Replace Pandas with Numpy: We will concentrate on replacing pandas DataFrames and Series with numpy arrays to avoid certain time-consuming pandas operations.

It’s important to recognize that these optimizations will come with trade-offs:

Readability: Switching from pandas objects to numpy arrays may reduce the data’s readability, as pandas objects often provide more descriptive indexes than integer-indexed numpy arrays.
Functionality: While pandas offers more complex operations on tabular data, the decision between using numpy for speed or pandas for ease of use will be a choice that needs careful consideration.

Ultimately, these insights and optimization methods will guide us toward a model that balances performance with functionality, based on specific project needs.

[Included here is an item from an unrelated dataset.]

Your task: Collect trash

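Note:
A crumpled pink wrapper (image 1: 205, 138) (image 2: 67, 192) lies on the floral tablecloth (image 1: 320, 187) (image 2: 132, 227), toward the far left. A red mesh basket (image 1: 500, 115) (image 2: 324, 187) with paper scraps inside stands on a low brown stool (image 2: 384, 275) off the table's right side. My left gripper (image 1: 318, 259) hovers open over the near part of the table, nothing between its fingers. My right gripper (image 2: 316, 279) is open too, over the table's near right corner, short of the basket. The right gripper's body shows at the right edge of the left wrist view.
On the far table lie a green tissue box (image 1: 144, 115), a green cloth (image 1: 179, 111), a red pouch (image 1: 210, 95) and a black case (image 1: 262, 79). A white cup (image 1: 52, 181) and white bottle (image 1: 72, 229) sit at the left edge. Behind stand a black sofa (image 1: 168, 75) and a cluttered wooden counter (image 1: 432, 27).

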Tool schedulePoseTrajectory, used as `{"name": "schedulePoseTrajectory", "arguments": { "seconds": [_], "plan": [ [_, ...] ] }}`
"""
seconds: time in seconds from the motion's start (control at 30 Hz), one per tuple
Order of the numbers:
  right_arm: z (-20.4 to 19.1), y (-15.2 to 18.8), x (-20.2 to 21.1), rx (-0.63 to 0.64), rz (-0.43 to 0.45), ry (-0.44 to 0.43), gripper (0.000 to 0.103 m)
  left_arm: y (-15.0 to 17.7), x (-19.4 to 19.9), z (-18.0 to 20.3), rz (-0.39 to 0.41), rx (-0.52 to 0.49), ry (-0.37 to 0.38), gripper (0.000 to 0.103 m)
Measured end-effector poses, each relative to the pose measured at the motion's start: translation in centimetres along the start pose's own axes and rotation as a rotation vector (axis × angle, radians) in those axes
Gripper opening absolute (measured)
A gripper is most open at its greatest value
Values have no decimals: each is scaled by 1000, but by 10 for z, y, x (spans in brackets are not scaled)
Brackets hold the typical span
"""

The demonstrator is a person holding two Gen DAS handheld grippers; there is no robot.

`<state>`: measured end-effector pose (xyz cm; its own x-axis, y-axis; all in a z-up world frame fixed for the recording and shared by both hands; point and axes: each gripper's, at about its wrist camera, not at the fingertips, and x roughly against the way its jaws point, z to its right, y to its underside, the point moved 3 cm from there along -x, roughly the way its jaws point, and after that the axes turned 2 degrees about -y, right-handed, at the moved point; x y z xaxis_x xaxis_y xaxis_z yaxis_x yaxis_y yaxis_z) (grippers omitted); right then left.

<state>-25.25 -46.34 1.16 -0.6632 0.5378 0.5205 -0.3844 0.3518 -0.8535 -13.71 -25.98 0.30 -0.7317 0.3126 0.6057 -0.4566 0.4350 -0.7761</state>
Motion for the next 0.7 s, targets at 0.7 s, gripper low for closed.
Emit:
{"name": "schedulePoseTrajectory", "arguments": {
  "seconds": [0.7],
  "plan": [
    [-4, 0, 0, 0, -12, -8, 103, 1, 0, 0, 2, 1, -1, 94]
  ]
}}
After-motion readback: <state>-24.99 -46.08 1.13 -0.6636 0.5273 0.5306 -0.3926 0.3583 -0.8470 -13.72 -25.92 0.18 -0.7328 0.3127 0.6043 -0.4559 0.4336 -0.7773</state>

Click the badge below to run this notebook online on Google Colab. You need a Google account and need to be logged in to it to run this notebook on Google Colab.

The next code cell below is relevant only when you run this notebook on Google Colab. It installs lifelib and creates a copy of the library for this notebook.

[1]:

import sys, os

if 'google.colab' in sys.modules:
    lib = 'savings'; lib_dir = '/content/'+ lib
    if not os.path.exists(lib_dir):
        !pip install lifelib
        import lifelib; lifelib.create(lib, lib_dir)

    %cd $lib_dir

Measuring the runtime of the model#

The code below loads CashValue_ME_EX1, assigns it to ex1.

[2]:

import timeit
import pandas as pd
import modelx as mx

[3]:

ex1 = mx.read_model('CashValue_ME_EX1')

In the default configuration of CashValue_ME_EX1, we have it set up for 1 model point across 10,000 scenarios. This means the computational demand is equivalent to running the calculations for 10,000 model points in just one scenario.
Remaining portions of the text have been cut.